Small fragments of the NSC.36 block containing only Prototaxites were macerated in acid to remove silica following a low-manipulation protocol adapted from (63), in the Oceanography Clean Laboratory (School of Geosciences, University of Edinburgh). The samples were placed in a 120-ml Teflon jar and bathed overnight in hydrochloric acid (HCl) to remove potential carbonate influence (no reaction was noted). HCl was discarded, and the samples were left for a week in analytical grade hydrofluoric acid with daily light hand-agitation of the jar. After complete dissolution and sedimentation, the acid surplus was removed, and samples were brought to boil with HCl for half a day to remove or prevent the formation of secondary minerals. The acid was then neutralized by successive washes with water. A drop of macerate was deposited on a zinc selenide window, placed to dry in an oven at 60°C for 2 hours, and a spectrum was acquired in the range 4000 to 650 cm⁻¹, with a spectral resolution of 4 cm⁻¹ and 16 accumulations, using an AlphaII FTIR spectrometer (Bruker) at the UK Centre for Astrobiology (School of Physics and Astronomy, University of Edinburgh). Spectra were preprocessed using Quasar 1.9.2 [Orange (64, 65)] (atmosphere corrected, Gaussian smoothing, and baseline correction). A second derivative spectrum was obtained by applying a SavitzkyGolay filter of order 2 and window 21. Band assignments are shown in table S1.
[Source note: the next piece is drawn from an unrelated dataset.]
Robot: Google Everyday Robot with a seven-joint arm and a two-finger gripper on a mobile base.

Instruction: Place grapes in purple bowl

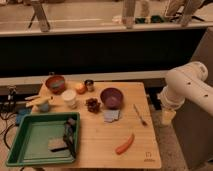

Attenuated total reflectance-FTIR

ATR-FTIR was conducted at room temperature on a Smiths IlluminateIR microscope equipped with a liquid nitrogen–cooled MCT detector and a diamond-coated ATR objective (magnification ×36) at the School of Chemistry (University of Edinburgh). Backgrounds were taken in air before analysis. We acquired the spectra in reflection mode by combining 128 accumulations in the range 4000 to 650 cm⁻¹ at a resolution of 4 cm⁻¹ with the software Qual ID 2.51 (Smiths). We processed the spectra using software Quasar. We truncated the spectra to analyze the range between ca. 1445 to 1750 cm⁻¹ and 2760 to 3000 cm⁻¹, removing intervals due to hydroxyl absorptions (4000 to 3000 cm⁻¹), intense vibration of silica (1400 to 650 cm⁻¹), atmospheric CO₂, ATR diamond absorption, and high–wave number silica overtones (2760 to 1750 cm⁻¹). We corrected the baseline, applied a light Gaussian smoothing. Last, to minimize the influence of thickness and differences in concentration of organic matter, the spectra were normalized on the highest silica overtone absorption peak (1615 cm⁻¹). For inspection and band assignment, average second derivative spectra for each domain (chitinous and nonchitinous) were obtained by applying a Savitzky-Golay filter (figs. S7 and S8). Band assignments are shown in table S1. Additional spectra of Rhynie chert samples of plants, fungi, animals, peronosporomycetes (oomycetes), and amoeba were taken from (39).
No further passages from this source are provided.